Entries taken from a collection:
*** Block opens ***

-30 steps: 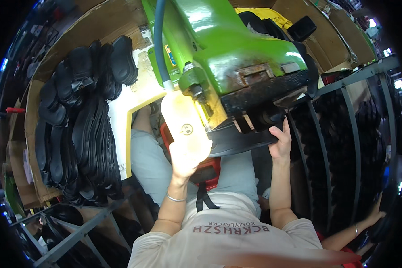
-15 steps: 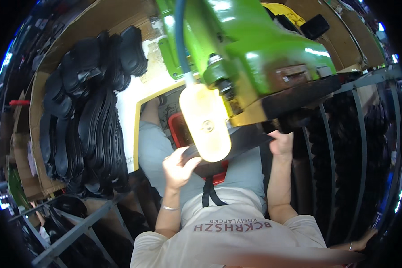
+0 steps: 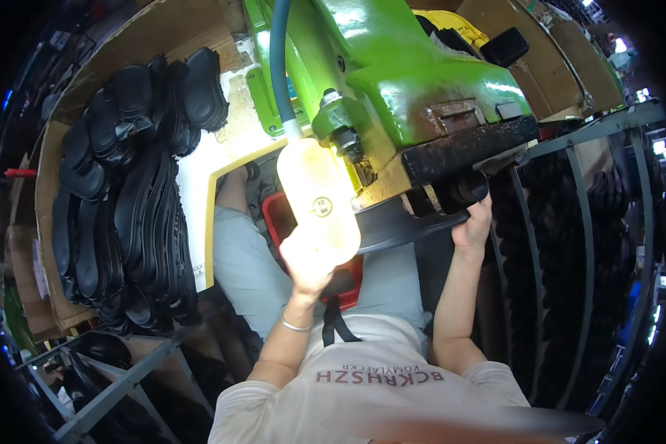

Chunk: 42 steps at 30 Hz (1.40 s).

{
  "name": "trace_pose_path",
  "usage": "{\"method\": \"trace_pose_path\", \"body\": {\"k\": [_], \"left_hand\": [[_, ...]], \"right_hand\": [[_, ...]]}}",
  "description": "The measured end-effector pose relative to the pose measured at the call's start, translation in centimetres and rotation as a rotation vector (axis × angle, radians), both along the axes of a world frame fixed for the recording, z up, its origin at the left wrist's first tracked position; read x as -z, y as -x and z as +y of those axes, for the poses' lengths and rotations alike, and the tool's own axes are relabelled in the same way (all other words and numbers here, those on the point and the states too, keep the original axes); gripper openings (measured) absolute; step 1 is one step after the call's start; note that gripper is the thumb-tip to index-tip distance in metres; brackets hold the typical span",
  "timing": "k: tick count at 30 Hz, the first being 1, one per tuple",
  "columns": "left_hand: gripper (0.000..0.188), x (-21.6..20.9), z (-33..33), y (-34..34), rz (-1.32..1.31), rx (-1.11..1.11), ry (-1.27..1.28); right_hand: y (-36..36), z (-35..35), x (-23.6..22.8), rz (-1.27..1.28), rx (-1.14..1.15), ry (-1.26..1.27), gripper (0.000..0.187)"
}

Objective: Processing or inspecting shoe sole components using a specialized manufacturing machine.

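A long black shoe sole (image 3: 399, 232) stretches across beneath the head of a green machine (image 3: 429, 89). My right hand (image 3: 472, 228) pinches its right end, close to a dark roller (image 3: 468, 189) under the machine head. My left hand (image 3: 303, 260) is closed at the other end, beside the lower part of a bright oval lamp (image 3: 318, 189). Glare and the lamp hide its fingertips and the sole's left end. The lamp also covers part of the machine's working area.
A cardboard box (image 3: 50, 185) on the left holds several stacks of black soles (image 3: 144, 222). Metal racks (image 3: 581, 222) with dark pieces stand at the right. A red bin (image 3: 274, 214) sits below, between my legs. A yellow-edged white table (image 3: 209, 222) lies left of my legs.
My right hand has risen slightly, lifting the sole's right end toward the machine head. My left hand has moved in against the lamp's lower end. The whole view has shifted a little.
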<state>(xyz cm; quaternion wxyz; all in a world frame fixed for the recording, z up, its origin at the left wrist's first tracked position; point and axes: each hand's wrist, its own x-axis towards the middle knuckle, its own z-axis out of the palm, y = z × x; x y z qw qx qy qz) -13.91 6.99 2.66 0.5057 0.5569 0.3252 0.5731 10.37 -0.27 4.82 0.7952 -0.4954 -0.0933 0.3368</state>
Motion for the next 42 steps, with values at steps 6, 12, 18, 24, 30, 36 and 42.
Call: {"method": "trace_pose_path", "body": {"k": [6,12,18,24,30,36,42], "left_hand": [[0.021,1.9,-0.8,5.9,0.065,-0.058,0.130],[0.030,5.1,-3.9,10.6,-0.038,0.154,0.330],[0.045,3.5,-2.5,7.0,0.317,0.540,0.298],[0.013,0.3,0.1,-0.9,0.535,0.117,-0.077],[0.009,0.2,-1.7,-1.1,0.374,-0.040,0.006],[0.022,0.7,-3.1,-1.1,0.125,0.124,0.196],[0.016,-0.6,-1.8,-1.3,0.590,0.111,-0.033]], "right_hand": [[5.1,1.1,-0.9,0.039,-0.235,-0.085,0.044],[7.7,2.1,-0.9,-0.154,-0.429,-0.035,0.036],[8.3,3.5,-0.8,-0.317,-0.571,-0.040,0.033],[8.8,-0.8,0.5,-0.376,-0.525,0.082,0.049],[8.9,-11.1,4.0,-0.035,-0.962,0.539,0.041],[1.8,-13.0,1.5,-0.187,-0.495,0.250,0.023],[-2.1,-5.5,-2.0,-0.339,-0.317,0.208,0.022]]}}
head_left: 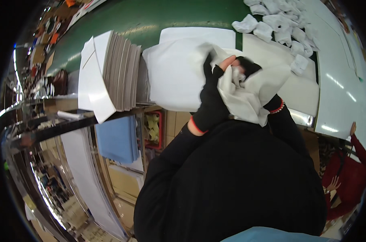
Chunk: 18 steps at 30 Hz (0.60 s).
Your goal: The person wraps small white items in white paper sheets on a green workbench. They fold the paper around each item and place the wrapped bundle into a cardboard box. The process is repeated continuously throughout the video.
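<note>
I hold a crumpled white cloth (247,97) above the table, close to my body; its exact kind does not show. My left hand (213,94), in a black glove with bare fingertips, is closed on the cloth's left side, its thumb side toward the middle. My right hand (248,67), gloved likewise, grips the bunched top of the cloth. Folds cover much of that hand, and motion smears its fingers. A beaded red bracelet (278,108) circles the right wrist. Under and left of the cloth lies a flat white sheet-like piece (173,76).
A tall stack of grey-white boards (120,72) stands at the left, with loose white card pieces (92,80) against it. Several small bundled white cloths (279,26) lie heaped at the far right. A blue stack (117,139) sits below the table. A person in red (348,181) is at right.
</note>
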Motion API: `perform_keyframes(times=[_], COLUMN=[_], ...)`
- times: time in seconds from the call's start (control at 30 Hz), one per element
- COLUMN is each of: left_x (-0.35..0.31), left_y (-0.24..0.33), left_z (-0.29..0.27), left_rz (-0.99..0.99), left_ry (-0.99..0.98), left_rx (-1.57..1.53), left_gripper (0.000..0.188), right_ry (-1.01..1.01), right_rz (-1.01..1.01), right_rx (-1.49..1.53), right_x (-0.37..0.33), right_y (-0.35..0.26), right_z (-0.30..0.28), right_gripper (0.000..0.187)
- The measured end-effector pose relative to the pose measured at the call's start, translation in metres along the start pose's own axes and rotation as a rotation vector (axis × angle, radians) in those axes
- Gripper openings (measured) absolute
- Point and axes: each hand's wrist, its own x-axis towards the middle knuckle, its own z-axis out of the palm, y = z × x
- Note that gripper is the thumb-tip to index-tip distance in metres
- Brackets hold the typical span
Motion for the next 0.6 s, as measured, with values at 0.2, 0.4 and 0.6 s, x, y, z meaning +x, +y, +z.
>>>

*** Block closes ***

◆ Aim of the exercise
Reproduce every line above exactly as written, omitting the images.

◆ Reply to the task
-30 steps: 
-15 steps: 
+0 steps: 

Chunk: 42 steps at 30 Hz (1.40 s).

{
  "name": "trace_pose_path",
  "usage": "{\"method\": \"trace_pose_path\", \"body\": {\"k\": [_], \"left_hand\": [[_, ...]], \"right_hand\": [[_, ...]]}}",
  "description": "The measured end-effector pose relative to the pose measured at the call's start, translation in centimetres and rotation as a rotation vector (axis × angle, radians), both along the axes of a world frame fixed for the recording, z up, its origin at the left wrist's first tracked position; read x as -z, y as -x and z as +y of those axes, for the poses' lengths and rotations alike, and the tool's own axes are relabelled in the same way (all other words and numbers here, those on the point and the states too, keep the original axes); gripper openings (measured) absolute; step 1 is one step after the call's start; note that gripper is the thumb-tip to index-tip distance in metres; brackets hold the typical span",
  "timing": "k: tick count at 30 Hz, the first being 1, one per tuple",
  "columns": "left_hand: gripper (0.000..0.188), x (-21.6..20.9), z (-33..33), y (-34..34), rz (-1.32..1.31), rx (-1.11..1.11), ry (-1.27..1.28); right_hand: y (-36..36), z (-35..35), x (-23.6..22.8), rz (-1.27..1.28), rx (-1.14..1.15), ry (-1.26..1.27), gripper (0.000..0.187)"
}

Objective: Processing or inspecting shoe sole components using a specialized manufacturing machine.

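A long black shoe sole (image 3: 399, 232) stretches across beneath the head of a green machine (image 3: 429, 89). My right hand (image 3: 472, 228) pinches its right end, close to a dark roller (image 3: 468, 189) under the machine head. My left hand (image 3: 303, 260) is closed at the other end, beside the lower part of a bright oval lamp (image 3: 318, 189). Glare and the lamp hide its fingertips and the sole's left end. The lamp also covers part of the machine's working area.
A cardboard box (image 3: 50, 185) on the left holds several stacks of black soles (image 3: 144, 222). Metal racks (image 3: 581, 222) with dark pieces stand at the right. A red bin (image 3: 274, 214) sits below, between my legs. A yellow-edged white table (image 3: 209, 222) lies left of my legs.
My right hand has risen slightly, lifting the sole's right end toward the machine head. My left hand has moved in against the lamp's lower end. The whole view has shifted a little.
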<state>(xyz cm; quaternion wxyz; all in a world frame fixed for the recording, z up, its origin at the left wrist's first tracked position; point and axes: each hand's wrist, its own x-axis towards the middle knuckle, its own z-axis out of the palm, y = z × x; x y z qw qx qy qz) -13.91 6.99 2.66 0.5057 0.5569 0.3252 0.5731 10.37 -0.27 4.82 0.7952 -0.4954 -0.0933 0.3368</state>
Motion for the next 42 steps, with values at steps 6, 12, 18, 24, 30, 36 and 42.
Call: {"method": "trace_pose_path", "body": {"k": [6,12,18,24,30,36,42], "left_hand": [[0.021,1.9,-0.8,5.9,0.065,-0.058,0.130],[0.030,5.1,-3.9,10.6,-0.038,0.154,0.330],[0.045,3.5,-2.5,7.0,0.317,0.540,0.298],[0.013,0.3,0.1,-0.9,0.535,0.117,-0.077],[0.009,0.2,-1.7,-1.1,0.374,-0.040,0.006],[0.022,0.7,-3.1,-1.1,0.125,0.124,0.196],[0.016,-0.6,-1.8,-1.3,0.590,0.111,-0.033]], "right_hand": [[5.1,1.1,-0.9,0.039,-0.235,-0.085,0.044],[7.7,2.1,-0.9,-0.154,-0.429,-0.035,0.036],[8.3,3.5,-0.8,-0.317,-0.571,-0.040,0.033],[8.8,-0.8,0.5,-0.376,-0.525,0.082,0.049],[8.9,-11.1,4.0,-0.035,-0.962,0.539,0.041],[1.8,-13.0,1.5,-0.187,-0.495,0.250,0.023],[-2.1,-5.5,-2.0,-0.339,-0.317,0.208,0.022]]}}
head_left: 
Chunk: 18 steps at 30 Hz (0.60 s).
Your goal: The person wraps small white items in white paper sheets on a green workbench. They fold the paper around each item and place the wrapped bundle into a cardboard box. The process is repeated continuously throughout the video.
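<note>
I hold a crumpled white cloth (247,97) above the table, close to my body; its exact kind does not show. My left hand (213,94), in a black glove with bare fingertips, is closed on the cloth's left side, its thumb side toward the middle. My right hand (248,67), gloved likewise, grips the bunched top of the cloth. Folds cover much of that hand, and motion smears its fingers. A beaded red bracelet (278,108) circles the right wrist. Under and left of the cloth lies a flat white sheet-like piece (173,76).
A tall stack of grey-white boards (120,72) stands at the left, with loose white card pieces (92,80) against it. Several small bundled white cloths (279,26) lie heaped at the far right. A blue stack (117,139) sits below the table. A person in red (348,181) is at right.
</note>
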Motion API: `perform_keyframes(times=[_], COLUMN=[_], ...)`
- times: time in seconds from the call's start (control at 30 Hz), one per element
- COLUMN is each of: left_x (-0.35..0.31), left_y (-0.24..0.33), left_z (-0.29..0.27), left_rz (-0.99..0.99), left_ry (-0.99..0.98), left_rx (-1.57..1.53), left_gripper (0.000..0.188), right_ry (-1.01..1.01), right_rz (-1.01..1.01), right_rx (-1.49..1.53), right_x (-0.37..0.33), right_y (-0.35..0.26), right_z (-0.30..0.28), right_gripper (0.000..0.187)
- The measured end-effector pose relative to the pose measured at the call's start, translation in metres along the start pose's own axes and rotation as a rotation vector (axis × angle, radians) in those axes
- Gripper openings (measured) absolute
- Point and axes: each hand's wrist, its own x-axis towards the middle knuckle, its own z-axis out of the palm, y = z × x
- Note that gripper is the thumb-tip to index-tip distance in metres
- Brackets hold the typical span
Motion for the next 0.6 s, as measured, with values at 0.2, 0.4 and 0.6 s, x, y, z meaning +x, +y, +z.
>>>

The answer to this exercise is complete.